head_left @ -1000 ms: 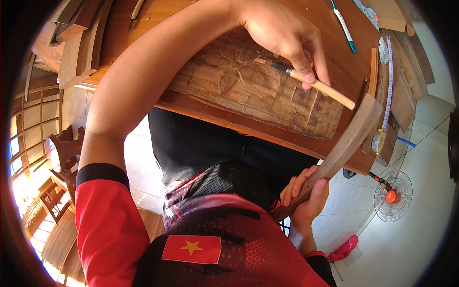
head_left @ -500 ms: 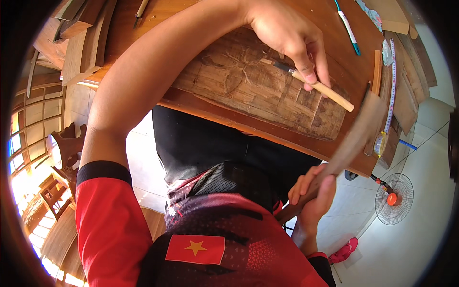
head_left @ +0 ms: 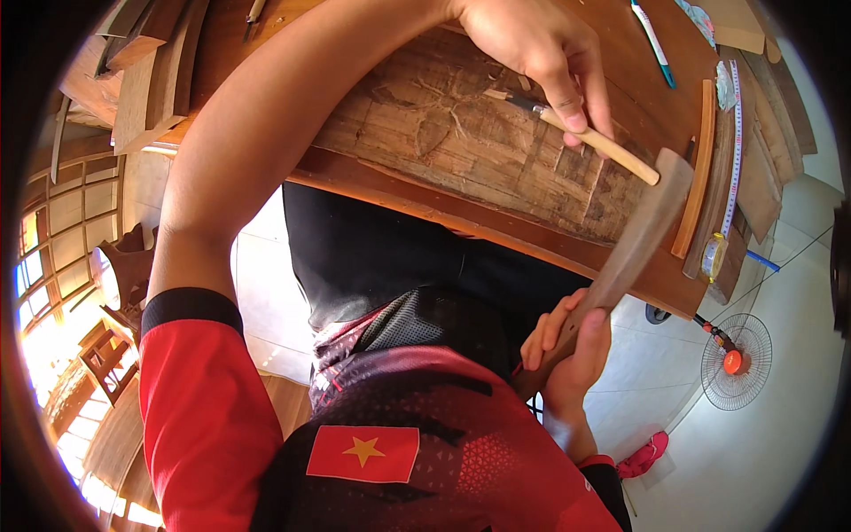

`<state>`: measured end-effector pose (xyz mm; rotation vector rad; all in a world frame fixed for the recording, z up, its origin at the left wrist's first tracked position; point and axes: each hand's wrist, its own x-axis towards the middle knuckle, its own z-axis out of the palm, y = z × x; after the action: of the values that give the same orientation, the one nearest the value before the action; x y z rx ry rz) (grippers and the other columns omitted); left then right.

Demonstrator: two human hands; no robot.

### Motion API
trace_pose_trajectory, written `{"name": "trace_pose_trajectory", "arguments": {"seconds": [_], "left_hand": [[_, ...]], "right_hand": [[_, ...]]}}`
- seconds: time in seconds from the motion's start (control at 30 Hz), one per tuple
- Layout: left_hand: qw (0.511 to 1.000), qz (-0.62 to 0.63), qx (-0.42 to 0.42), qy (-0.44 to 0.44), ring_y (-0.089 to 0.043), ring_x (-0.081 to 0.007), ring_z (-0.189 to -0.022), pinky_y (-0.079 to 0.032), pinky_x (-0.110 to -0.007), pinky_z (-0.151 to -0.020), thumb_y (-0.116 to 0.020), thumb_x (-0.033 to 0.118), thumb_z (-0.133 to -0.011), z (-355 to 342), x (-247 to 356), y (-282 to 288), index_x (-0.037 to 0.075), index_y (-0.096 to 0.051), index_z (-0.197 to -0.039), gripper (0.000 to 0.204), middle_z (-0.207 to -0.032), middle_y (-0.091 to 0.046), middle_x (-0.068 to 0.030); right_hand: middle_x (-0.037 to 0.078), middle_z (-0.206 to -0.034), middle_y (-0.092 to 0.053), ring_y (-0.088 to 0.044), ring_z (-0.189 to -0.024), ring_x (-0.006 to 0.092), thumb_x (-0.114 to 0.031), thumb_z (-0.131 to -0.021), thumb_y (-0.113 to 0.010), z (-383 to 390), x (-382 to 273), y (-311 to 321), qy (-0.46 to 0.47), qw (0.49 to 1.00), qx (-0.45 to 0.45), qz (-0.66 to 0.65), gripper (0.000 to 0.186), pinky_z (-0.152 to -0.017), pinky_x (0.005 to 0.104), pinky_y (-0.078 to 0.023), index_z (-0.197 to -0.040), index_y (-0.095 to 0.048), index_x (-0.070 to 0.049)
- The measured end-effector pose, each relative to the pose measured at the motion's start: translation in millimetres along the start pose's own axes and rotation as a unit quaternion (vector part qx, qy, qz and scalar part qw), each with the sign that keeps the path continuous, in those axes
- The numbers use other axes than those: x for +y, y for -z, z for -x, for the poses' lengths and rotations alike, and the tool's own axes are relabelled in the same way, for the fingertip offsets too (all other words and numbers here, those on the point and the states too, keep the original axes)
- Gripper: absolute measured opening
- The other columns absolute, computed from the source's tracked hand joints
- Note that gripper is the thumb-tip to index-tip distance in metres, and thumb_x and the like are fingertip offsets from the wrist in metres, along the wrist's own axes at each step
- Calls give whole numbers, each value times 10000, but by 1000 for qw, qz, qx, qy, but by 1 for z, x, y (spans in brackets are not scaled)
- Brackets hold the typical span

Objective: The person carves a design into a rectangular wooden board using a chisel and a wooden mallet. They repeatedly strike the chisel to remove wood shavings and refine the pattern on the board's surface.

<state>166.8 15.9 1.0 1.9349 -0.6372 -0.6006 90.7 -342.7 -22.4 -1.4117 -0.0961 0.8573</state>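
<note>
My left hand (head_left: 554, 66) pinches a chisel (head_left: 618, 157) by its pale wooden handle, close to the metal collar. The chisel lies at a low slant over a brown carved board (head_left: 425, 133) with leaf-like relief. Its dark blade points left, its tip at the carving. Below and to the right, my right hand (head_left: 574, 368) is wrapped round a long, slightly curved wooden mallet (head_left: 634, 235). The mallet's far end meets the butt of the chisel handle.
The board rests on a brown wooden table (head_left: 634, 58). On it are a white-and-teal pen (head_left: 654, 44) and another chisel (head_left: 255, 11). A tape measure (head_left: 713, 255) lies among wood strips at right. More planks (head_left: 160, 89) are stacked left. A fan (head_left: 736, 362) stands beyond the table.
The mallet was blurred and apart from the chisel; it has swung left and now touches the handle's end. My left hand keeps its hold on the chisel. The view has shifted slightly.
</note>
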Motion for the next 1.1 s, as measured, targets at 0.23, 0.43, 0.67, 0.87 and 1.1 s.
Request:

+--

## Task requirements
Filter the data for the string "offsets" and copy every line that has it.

## Task solution
- The numbers use other axes than those: x for +y, y for -z, z for -x, for the poses' lengths and rotations alike, and the tool's own axes are relabelled in the same way, for the fingertip offsets too (all other words and numbers here, those on the point and the states too, keep the original axes)
- Note that gripper is the thumb-tip to index-tip distance in metres, and thumb_x and the like are fingertip offsets from the wrist in metres, along the wrist's own axes at each step

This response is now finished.